_HOW TO COMPLETE THIS TASK_. From the data that follows, copy every line holding the string "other".

··· DATA BELOW ···

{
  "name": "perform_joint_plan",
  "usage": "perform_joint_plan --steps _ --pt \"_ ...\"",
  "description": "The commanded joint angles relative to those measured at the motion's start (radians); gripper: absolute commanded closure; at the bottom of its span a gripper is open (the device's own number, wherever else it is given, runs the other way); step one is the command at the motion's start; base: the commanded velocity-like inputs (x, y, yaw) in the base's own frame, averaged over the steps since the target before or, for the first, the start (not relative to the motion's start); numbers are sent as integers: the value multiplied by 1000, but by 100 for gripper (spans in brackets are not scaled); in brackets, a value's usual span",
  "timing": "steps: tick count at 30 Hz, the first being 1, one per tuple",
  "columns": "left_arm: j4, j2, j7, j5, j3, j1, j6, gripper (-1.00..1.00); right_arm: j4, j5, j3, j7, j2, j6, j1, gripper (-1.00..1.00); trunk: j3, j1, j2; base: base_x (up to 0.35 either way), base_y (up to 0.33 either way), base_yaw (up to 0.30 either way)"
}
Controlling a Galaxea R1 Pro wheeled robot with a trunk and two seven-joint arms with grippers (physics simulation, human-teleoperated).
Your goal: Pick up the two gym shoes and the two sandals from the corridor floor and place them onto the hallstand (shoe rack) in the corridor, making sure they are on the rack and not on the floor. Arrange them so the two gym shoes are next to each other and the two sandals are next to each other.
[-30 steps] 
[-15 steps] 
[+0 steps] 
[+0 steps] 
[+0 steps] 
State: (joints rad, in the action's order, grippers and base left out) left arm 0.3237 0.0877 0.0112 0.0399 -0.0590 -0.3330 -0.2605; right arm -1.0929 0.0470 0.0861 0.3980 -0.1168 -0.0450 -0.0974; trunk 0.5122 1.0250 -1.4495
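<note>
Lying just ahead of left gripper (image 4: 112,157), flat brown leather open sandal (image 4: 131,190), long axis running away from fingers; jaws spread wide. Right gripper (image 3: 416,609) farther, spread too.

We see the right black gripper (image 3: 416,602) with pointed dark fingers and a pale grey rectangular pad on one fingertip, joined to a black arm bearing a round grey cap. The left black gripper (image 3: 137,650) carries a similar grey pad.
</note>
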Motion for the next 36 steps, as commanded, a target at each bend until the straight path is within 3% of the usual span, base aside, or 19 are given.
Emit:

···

_ANSWER TO THIS TASK_.
  "description": "The commanded joint angles relative to those measured at the motion's start (radians); gripper: absolute commanded closure; at the bottom of its span a gripper is open (the device's own number, wherever else it is given, runs the other way); step one is the command at the motion's start; base: the commanded velocity-like inputs (x, y, yaw) in the base's own frame, averaged over the steps since the target before or, for the first, the start (not relative to the motion's start); numbers are sent as integers: the value multiplied by 1000, but by 100 for gripper (spans in brackets are not scaled); in brackets, a value's usual span",
Your goal: Pick up the two gym shoes and the two sandals from the corridor floor and place them onto the hallstand (shoe rack) in the corridor, making sure they are on the rack and not on the floor. Arrange them so the two gym shoes are next to each other and the two sandals are next to each other.

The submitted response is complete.